It’s happened a few times – mostly during October when I might have been dressed in a ’50s red polka-dot number and black/red eye make-up and someone asks to take my picture, cooing, “I love your costume”. I smile for a photo and don’t have the heart to tell them it was laundry day and my hair is really that black because my ancestors have never heard of Manic Panic.
Or I’ll have been the only person wandering down Derby Street NOT looking up at all the buildings, and instead looking at the floor, carrying a couple of CVS bags full of milk and loo roll. Tourists in their touristy uniforms tiptoe up to me with a map and I accidentally give them directions to Collins Cove instead of to the House of Seven Gables behind me.
It frequently left me bemused at the fact that I was harboring a little secret: I wasn’t actually living there. All of those times, I was visiting for a few days/weeks. Each time, I’d assumed that tourists simply just assume everyone else is a local designed to offer friendly GPS services (much in the way that chavs use an oversized pram full of stolen Primark knickers to dominate a pathway). It felt cheeky and warming at the same time. Like a silent fart.
In my local coffee place, they’re starting to recognize me and have already started making my drink before I take out my wallet. I thought I had one of those forgettable faces, but I guess there aren’t too many English-accented, South Asian-ethnicitied whingers in Salem.
On the train (I hate trains) home, a woman asked me if she could use my phone to call her ride as she had forgotten her mobile at home. I said yes, but mostly because I recognised her as we both took the shuttle from the station into the office. We’ve never spoken, or barely even smiled at each other, but she knew where I was disembarking.
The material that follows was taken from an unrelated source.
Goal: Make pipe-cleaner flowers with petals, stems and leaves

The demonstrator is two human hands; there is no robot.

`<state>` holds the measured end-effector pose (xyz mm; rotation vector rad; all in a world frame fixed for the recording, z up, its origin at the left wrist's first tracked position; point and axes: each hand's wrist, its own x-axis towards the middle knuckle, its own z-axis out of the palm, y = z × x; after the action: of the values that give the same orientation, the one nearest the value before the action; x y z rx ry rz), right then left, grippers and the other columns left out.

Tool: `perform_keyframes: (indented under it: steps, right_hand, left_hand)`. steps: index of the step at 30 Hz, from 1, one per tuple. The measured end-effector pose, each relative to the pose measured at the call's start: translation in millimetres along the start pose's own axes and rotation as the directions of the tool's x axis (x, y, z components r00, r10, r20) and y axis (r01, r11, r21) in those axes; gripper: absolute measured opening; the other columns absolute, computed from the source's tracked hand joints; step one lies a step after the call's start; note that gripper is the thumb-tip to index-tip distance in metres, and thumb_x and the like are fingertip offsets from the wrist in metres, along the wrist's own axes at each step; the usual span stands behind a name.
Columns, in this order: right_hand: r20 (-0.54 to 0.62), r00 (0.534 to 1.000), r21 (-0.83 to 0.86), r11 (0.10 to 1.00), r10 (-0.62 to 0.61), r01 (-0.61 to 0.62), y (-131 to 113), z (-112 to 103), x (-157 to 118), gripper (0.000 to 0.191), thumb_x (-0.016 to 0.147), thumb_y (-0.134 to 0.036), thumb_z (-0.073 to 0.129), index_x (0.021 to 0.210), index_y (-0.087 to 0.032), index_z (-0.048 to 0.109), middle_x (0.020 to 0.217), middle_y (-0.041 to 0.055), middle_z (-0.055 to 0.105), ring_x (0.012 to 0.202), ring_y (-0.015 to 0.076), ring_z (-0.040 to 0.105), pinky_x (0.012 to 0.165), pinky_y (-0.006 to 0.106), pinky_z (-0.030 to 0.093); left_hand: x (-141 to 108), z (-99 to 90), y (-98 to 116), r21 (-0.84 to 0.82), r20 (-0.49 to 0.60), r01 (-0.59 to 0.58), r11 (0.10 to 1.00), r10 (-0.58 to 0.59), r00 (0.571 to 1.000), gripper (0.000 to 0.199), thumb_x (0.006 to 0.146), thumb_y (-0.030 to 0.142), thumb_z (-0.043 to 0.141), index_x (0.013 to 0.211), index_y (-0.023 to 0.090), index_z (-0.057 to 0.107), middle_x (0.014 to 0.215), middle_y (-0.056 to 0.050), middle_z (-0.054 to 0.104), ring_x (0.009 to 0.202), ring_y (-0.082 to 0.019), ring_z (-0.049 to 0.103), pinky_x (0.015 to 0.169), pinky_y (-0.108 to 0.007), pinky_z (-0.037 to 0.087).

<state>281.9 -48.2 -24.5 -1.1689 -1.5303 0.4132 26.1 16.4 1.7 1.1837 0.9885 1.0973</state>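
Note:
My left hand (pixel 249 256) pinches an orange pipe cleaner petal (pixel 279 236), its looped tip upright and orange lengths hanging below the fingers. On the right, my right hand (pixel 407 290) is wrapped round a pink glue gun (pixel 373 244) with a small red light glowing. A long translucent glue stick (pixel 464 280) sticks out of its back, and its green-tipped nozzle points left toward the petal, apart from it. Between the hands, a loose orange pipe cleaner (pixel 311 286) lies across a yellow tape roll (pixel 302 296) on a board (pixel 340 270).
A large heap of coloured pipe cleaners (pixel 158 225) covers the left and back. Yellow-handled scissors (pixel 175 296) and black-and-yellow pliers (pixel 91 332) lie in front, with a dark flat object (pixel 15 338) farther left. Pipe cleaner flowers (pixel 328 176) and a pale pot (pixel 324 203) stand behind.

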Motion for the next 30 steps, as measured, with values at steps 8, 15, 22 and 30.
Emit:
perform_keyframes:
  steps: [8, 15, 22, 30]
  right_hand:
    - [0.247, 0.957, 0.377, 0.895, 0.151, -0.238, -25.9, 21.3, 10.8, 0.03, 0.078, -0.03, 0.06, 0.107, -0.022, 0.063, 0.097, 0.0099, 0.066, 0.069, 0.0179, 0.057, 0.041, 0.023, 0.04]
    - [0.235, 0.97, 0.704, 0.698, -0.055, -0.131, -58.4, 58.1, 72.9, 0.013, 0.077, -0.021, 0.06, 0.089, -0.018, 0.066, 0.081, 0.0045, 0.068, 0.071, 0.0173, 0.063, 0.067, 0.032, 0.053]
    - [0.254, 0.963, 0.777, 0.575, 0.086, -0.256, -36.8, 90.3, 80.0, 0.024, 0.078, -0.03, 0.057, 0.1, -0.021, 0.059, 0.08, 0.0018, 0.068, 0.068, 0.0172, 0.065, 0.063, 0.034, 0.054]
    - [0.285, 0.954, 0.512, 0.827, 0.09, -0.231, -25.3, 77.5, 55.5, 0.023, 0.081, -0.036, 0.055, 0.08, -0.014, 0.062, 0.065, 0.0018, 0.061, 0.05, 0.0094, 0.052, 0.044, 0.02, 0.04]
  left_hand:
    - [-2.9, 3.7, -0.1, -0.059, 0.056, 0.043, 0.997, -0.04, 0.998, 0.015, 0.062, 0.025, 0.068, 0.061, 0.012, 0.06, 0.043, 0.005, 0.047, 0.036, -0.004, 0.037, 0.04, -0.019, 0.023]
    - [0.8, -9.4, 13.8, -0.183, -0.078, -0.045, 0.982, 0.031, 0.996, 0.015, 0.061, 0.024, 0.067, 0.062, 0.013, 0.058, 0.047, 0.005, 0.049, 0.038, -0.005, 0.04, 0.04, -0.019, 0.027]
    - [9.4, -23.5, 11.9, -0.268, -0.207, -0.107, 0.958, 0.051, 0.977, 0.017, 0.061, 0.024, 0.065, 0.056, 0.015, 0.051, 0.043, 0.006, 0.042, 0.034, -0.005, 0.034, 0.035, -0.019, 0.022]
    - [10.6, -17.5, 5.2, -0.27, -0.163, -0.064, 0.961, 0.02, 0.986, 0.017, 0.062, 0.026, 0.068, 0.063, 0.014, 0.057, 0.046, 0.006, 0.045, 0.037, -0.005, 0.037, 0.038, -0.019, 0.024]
Walking home along Essex St, I was stopped by these guys asking if I recommended anywhere for them to go explore for the next half-hour. I pointed them to Front St (impossible to give directions down that funny side street/conglomerate of unmarked storefronts in Derby Square). Yesterday, the roads were a ghost town. Derby Street was being assaulted by some twat’s car’s sound system that was clearly incapable of sustaining the rusty ear-rape that is (most of) dubstep. All I heard was BZZWHOMP BZZWHOMP BZZZ. I mumbled something unflattering under my breath as the culprit swanned into the off-license, then realised that as he had essentially driven onto my street, he was my neighbour, a friend of the husband’s. Maybe he didn’t notice me calling him a pillock, scowl-tutting in disgust and giving his car a wide berth in case he accidentally ran me over.
Is it too late to still feel like a tourist now? Is there really no turning back? Almost every item of clothing I wear, even though they’re relatively cheap, comes from the UK. I look like a foreigner. Even thanks to the skin tone, I look like a damn foreigner. When I talk, I sound like a foreigner. It’s a nice feeling.